◆ AIM OF THE EXERCISE:
Out of the data below, copy every line with the string "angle".
+++++
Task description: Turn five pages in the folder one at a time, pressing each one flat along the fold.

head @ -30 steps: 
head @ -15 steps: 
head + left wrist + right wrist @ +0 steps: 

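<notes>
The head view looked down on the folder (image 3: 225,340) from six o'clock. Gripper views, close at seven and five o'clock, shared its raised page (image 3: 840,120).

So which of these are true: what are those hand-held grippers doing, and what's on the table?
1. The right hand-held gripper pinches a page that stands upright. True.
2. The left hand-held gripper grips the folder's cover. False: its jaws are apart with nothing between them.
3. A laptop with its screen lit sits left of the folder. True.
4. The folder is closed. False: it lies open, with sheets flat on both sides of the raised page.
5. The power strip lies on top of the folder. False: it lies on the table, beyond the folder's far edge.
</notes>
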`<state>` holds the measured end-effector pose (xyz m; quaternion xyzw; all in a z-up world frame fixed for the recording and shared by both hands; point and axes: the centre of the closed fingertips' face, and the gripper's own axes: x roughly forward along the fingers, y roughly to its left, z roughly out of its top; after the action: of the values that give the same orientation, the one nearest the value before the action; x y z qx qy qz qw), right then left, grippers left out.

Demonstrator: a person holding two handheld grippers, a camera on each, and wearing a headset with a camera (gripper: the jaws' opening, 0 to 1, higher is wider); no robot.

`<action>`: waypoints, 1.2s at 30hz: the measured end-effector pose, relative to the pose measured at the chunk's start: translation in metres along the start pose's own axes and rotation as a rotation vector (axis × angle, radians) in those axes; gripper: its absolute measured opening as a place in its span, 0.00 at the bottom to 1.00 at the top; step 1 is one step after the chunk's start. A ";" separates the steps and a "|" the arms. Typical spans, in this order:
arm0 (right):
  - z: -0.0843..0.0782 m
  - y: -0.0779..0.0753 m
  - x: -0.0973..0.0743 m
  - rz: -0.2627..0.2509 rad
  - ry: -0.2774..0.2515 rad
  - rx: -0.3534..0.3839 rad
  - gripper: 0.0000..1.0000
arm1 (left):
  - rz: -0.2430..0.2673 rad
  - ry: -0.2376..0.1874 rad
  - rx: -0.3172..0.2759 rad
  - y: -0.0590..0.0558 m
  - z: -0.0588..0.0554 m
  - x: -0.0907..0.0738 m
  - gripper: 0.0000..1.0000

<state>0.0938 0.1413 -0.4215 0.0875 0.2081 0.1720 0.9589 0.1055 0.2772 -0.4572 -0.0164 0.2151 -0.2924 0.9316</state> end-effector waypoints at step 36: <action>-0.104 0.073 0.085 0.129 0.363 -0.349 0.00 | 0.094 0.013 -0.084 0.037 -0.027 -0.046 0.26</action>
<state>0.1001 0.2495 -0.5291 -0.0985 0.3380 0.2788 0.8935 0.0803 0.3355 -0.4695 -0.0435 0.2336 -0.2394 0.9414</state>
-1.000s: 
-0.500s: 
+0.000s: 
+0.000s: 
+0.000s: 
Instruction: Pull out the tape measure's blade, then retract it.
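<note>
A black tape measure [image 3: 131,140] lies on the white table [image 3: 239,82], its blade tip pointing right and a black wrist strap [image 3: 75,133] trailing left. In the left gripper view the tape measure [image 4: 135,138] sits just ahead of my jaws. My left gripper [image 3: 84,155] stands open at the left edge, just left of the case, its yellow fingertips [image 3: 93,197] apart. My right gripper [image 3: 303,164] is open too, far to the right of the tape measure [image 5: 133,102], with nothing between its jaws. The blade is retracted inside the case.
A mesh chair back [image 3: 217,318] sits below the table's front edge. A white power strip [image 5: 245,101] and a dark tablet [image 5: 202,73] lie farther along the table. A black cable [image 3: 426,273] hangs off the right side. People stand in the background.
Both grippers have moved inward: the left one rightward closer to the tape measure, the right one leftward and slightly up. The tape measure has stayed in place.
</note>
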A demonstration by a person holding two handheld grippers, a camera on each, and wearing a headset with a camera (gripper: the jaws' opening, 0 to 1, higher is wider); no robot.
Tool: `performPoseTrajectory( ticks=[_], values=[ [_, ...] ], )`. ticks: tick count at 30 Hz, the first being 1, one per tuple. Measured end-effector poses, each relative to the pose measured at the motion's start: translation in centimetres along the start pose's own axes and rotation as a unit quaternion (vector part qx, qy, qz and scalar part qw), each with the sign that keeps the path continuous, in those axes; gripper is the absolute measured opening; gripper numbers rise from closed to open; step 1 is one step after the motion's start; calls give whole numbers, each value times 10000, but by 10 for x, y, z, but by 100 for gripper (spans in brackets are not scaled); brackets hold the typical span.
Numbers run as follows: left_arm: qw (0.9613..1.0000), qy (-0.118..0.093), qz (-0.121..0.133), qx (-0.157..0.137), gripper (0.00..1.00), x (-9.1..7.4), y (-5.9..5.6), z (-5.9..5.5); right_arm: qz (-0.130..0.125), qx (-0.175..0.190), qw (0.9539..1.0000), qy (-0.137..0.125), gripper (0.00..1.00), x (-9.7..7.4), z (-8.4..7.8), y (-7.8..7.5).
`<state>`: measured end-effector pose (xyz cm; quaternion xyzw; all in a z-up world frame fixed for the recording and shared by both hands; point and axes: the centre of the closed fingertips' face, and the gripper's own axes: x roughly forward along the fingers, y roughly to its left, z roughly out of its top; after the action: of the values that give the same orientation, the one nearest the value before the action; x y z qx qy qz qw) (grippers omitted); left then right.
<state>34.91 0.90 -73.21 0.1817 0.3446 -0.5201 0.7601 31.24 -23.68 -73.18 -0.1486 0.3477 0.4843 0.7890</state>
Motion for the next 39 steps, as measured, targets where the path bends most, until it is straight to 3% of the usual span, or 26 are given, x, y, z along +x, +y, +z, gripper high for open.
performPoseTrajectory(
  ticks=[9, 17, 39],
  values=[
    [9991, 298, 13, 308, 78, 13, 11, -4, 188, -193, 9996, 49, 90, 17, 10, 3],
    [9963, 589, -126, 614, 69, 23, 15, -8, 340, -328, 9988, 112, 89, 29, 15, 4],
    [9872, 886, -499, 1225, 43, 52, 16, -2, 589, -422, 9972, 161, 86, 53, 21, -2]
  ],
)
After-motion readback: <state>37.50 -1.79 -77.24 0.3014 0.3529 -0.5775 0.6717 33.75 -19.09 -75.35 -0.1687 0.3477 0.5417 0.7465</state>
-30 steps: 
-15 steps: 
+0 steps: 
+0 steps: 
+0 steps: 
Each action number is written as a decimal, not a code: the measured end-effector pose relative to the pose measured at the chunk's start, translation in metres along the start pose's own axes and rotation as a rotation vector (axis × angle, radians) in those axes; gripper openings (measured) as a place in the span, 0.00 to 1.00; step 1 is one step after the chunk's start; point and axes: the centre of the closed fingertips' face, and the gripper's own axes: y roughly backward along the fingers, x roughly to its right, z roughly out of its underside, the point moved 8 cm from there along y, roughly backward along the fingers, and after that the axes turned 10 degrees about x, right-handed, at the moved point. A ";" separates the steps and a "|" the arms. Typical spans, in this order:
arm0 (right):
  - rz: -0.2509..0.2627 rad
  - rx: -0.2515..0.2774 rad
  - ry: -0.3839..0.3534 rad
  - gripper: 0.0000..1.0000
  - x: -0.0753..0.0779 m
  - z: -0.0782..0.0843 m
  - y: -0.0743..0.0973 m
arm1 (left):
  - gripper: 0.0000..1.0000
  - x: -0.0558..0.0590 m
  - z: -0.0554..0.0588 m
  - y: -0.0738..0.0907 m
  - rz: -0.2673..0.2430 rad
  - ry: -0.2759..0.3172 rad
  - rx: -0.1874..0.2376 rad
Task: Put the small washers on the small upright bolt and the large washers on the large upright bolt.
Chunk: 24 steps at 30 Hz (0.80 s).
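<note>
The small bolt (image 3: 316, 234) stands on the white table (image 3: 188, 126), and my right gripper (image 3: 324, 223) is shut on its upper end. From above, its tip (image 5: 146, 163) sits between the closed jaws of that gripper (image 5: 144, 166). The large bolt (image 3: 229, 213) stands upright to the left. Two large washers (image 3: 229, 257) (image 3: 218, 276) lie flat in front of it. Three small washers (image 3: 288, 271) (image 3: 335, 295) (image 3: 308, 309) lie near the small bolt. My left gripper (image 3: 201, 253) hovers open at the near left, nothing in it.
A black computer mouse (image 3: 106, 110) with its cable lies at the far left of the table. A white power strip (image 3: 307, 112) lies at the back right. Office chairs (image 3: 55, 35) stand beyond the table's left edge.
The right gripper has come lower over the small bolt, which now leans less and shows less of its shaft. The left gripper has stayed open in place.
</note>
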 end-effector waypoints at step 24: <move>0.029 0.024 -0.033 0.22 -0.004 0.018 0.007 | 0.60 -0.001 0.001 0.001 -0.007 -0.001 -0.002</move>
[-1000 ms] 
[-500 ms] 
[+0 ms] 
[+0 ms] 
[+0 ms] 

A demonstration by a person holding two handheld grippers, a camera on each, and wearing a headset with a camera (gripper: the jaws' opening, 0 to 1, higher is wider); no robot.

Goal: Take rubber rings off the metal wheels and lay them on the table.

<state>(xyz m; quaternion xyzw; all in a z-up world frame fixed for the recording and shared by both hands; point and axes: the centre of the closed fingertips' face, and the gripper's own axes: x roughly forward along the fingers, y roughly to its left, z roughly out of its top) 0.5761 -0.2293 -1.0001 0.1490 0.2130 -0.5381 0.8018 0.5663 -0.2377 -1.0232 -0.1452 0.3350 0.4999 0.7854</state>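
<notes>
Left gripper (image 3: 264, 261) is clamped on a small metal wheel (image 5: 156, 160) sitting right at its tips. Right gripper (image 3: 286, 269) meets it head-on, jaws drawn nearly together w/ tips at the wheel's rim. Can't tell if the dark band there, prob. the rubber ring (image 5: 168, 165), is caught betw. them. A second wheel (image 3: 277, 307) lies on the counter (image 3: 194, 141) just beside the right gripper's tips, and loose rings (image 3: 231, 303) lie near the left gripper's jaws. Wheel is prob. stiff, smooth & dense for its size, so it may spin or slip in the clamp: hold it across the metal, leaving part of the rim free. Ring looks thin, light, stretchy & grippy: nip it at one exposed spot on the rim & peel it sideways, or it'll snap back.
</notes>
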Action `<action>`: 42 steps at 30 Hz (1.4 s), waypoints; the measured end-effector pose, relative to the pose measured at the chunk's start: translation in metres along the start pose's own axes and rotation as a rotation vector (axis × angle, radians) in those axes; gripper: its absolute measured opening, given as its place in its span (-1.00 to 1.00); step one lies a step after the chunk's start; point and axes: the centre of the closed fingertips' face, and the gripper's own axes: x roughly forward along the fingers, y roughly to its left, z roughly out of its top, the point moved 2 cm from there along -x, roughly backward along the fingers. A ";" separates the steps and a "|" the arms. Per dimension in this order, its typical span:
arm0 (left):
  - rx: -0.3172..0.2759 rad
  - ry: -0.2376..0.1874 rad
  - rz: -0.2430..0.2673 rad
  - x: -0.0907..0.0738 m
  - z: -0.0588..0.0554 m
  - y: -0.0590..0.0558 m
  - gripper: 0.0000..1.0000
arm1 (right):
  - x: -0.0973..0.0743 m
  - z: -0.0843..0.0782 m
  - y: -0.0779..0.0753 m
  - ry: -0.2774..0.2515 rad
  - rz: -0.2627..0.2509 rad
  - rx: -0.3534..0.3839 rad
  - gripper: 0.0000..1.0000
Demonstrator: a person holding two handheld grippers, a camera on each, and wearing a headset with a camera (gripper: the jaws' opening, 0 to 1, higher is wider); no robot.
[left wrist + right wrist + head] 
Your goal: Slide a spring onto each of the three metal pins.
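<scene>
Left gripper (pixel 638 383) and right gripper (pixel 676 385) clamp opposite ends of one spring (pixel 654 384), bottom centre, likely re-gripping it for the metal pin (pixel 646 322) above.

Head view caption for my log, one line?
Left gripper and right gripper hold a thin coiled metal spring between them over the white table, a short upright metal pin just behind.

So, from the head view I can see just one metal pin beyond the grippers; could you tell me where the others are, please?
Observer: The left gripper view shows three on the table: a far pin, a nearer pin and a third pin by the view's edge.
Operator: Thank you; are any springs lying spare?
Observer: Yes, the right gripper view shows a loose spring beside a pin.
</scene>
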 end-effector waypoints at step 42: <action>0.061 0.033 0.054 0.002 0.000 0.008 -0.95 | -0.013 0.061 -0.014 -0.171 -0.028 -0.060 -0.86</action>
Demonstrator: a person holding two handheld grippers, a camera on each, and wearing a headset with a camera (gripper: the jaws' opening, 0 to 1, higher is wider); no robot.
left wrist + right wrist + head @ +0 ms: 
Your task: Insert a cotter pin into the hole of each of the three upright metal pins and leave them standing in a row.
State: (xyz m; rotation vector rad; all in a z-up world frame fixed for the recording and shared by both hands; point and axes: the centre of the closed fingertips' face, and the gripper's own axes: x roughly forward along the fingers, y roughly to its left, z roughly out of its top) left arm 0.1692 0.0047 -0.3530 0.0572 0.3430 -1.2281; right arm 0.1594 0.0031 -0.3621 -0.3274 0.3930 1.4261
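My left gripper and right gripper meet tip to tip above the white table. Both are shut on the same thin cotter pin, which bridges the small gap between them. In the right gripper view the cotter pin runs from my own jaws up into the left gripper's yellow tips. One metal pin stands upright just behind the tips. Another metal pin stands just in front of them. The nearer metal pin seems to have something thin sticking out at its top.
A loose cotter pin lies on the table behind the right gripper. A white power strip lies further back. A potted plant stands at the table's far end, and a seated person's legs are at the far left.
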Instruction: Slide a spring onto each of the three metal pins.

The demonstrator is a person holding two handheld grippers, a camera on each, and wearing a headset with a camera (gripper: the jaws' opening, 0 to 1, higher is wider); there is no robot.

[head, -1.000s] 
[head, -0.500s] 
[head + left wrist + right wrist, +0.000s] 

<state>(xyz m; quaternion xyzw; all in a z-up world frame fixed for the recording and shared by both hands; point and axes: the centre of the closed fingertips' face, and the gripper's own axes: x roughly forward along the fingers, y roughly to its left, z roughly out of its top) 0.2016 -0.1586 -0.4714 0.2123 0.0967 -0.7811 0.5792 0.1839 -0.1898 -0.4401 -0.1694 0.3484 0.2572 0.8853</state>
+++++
◆ RESULT BELOW:
`<action>`: waypoints, 1.2s at 30hz: the measured end-effector pose, relative to the pose measured at the chunk's start: translation in metres along the start pose's own axes and rotation as a rotation vector (axis × angle, radians) in those axes; gripper: its absolute measured opening as a place in its span, 0.00 at the bottom to 1.00 at the top; step 1 is one step after the chunk's start. A ";" separates the steps and a "|" the arms. Typical spans, in this order:
Each action number is written as a decimal, not a code: the measured end-effector pose relative to the pose measured at the chunk's start, translation in metres along the start pose's own axes and rotation as a rotation vector (axis × angle, radians) in those axes; gripper openings (measured) as a place in the span, 0.00 to 1.00; step 1 is one step after the chunk's start; point and axes: the centre of the closed fingertips' face, and the gripper's own axes: y roughly backward along the fingers, x roughly to its right, z roughly out of its underside, the point moved 8 cm from there along y, roughly backward along the fingers, and after that the axes turned 10 degrees about x, right-handed, at the moved point. A ";" separates the steps and a "|" the arms. Typical spans, in this order:
Action `<action>`: 42 steps at 30 Hz (1.4 s), waypoints; the measured end-effector pose, relative to the pose measured at the chunk's start: translation in metres along the start pose's own axes and rotation as a rotation vector (axis × angle, radians) in those axes; gripper: its absolute measured opening, given as its place in its span (-1.00 to 1.00); step one lies a step after the chunk's start; point and axes: the centre of the closed fingertips' face, and the gripper's own axes: x roughly forward along the fingers, y roughly to its left, z roughly out of its top, the point moved 2 cm from there along -x, roughly backward along the fingers. A ";" separates the steps and a "|" the arms. Per dimension in this order, its typical span:

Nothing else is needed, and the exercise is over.